BlackRock Digital Assets Head Warns Leverage-Driven Volatility Risks Undermine Bitcoin Institutional Narrative

NEW YORK – While BlackRock’s iShares Bitcoin ETF (IBIT) is among the most successful product launches in Wall Street history, the cryptocurrency market’s growing reliance on leverage could be causing long-term damage to bitcoin assets. institutional appeal, according to Robert Mitchnick, head of digital assets at BlackRock.

During a conversation with Anthony Pompliano and investor Dan Tapiero at the Bitcoin Investor Week conference in New York on Thursday, Mitchnick said that while bitcoin’s fundamentals remain strong, excessive speculation (particularly on leveraged derivatives platforms) is introducing instability that threatens the asset’s positioning as a serious portfolio hedge.

“Nowadays, when there is something very small that really shouldn’t have any impact on prices, and if it does, it should be small, like, for example, October 10, something related to tariffs, and the next thing you know [bitcoin] “It’s down 20%,” Mitchnick said. “That’s because cascading liquidations and automatic deleveraging occur.”
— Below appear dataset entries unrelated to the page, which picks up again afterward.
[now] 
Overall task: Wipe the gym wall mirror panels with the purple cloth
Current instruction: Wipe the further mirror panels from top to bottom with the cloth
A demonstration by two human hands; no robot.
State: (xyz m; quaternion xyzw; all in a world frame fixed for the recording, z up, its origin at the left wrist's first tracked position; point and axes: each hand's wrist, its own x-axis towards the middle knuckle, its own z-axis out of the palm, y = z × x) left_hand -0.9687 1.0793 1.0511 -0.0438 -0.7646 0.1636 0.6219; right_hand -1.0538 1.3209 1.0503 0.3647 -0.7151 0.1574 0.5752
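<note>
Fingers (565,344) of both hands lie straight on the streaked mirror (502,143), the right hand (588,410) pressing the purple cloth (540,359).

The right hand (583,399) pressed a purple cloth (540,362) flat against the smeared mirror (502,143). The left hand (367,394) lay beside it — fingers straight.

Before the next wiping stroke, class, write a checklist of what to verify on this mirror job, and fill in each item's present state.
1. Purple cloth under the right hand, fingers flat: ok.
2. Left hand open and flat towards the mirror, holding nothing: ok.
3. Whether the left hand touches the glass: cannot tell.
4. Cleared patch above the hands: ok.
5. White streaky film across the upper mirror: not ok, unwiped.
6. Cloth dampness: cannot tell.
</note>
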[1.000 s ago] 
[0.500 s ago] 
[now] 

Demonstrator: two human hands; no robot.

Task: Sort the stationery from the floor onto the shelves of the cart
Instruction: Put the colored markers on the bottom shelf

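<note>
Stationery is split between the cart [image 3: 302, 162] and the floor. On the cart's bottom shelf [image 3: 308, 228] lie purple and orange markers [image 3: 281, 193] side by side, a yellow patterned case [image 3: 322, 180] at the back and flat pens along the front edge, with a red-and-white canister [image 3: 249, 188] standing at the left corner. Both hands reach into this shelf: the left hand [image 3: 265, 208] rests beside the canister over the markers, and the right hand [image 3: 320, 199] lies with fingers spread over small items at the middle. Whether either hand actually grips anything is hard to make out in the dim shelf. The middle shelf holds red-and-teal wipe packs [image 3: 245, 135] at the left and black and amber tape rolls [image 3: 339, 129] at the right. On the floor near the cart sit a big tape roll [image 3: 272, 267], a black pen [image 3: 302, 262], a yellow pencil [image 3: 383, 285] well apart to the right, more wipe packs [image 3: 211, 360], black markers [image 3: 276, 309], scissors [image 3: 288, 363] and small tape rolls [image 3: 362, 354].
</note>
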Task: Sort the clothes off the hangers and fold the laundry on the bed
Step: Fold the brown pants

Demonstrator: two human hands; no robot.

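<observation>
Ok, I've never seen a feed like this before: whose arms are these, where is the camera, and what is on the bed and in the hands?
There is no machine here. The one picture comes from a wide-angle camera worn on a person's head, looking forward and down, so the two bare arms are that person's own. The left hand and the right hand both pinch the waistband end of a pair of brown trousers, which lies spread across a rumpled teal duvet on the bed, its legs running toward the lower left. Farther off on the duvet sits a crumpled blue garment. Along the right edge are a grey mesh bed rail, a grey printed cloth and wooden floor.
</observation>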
While bitcoin’s long-term value proposition as a “global, scarce, decentralized monetary asset” remains intact, Mitchnick warned that the asset’s short-term trading behavior is starting to look dangerously like “leveraged NASDAQ,” a perception that may deter conservative allocators from entering the space.

“The facts are more on the side of how I characterized it,” he said, referring to bitcoin’s fundamental attributes. “But now trading data, at least lately, looks very different, and the bar for its adoption if it trades like the leveraged NASDAQ is much, much, much higher.”

Mitchnick also rejected the idea that exchange-traded funds (ETFs) like IBIT are contributing to the volatility, pointing instead to perpetual futures platforms as the source of instability.

“There’s a misperception that it’s a bunch of hedge funds in ETFs that are creating volatility and selling; that’s not what we’re seeing,” he said. “In a week that was obviously tumultuous in the bitcoin market, we had 0.2% of the fund redeemed. If there really were hedge funds unwinding trades massively… we would have seen billions. We saw many billions liquidated on these leveraged platforms.”

Despite the near-term turbulence, Mitchnick emphasized that BlackRock remains committed to digital assets as part of a broader financial transformation.

“We see ourselves as a bridge… between traditional finance and the world of digital assets,” he said. “Over time, certainly digital assets and this technology theme in general will continue to play a larger role for many of our clients.”